#### WHAT YOU HAVE TO DO:
Set down, exactly and only, everything from the line containing "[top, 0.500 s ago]" down to the line containing "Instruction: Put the" in the data below; the pictures are not part of the copy.

#### SOURCE MATERIAL:
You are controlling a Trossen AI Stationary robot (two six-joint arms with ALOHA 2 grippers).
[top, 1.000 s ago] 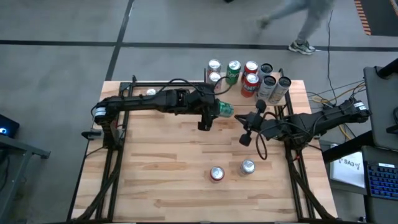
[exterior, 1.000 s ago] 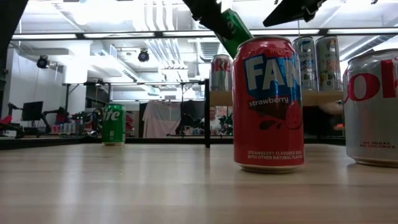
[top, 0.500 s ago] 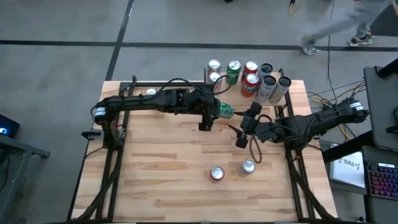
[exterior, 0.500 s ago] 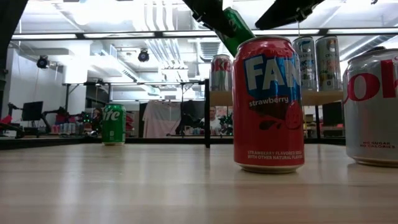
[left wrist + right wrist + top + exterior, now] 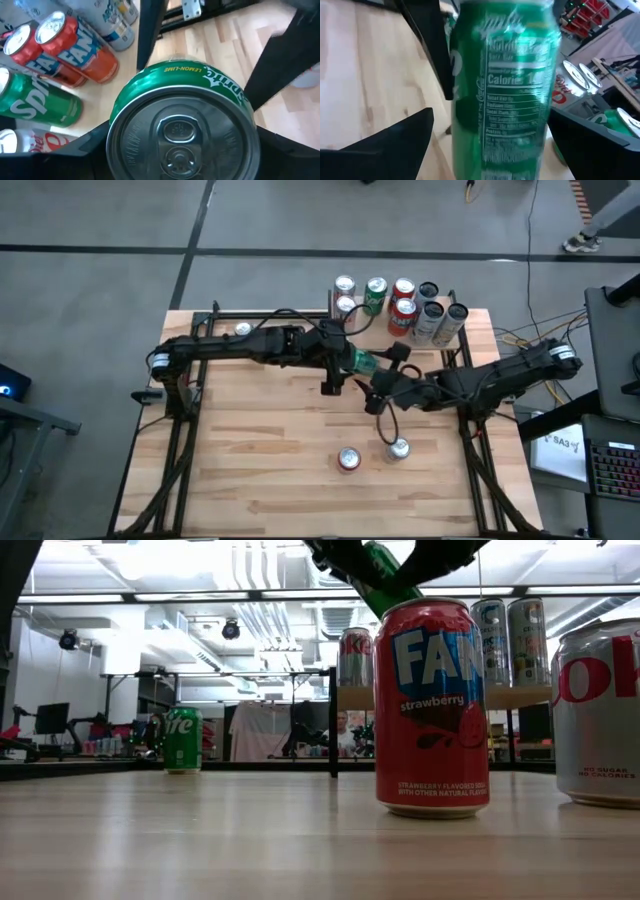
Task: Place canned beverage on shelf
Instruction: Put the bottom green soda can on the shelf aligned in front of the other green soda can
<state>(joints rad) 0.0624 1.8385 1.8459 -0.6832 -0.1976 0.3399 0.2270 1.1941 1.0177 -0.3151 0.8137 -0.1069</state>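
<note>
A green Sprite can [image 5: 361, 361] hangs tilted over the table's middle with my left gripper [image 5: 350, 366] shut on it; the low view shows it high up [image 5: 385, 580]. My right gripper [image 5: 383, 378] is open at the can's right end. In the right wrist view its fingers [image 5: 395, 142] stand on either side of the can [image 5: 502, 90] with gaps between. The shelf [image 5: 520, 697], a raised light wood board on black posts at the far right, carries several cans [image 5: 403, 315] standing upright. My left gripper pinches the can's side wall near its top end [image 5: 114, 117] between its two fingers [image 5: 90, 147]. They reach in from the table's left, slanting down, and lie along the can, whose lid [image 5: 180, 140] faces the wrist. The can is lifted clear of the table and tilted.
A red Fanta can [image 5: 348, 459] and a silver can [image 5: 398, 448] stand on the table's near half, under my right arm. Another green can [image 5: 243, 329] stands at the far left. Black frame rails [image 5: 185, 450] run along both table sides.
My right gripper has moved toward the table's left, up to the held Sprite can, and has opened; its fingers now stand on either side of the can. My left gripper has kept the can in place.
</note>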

#### SOLUTION FOR THIS EXERCISE:
[top, 0.500 s ago] 
[exterior, 0.500 s ago] 
[left wrist + right wrist + top + exterior, now] 
Task: Place canned beverage on shelf
Instruction: Put the bottom green soda can on the shelf aligned in front of the other green soda can

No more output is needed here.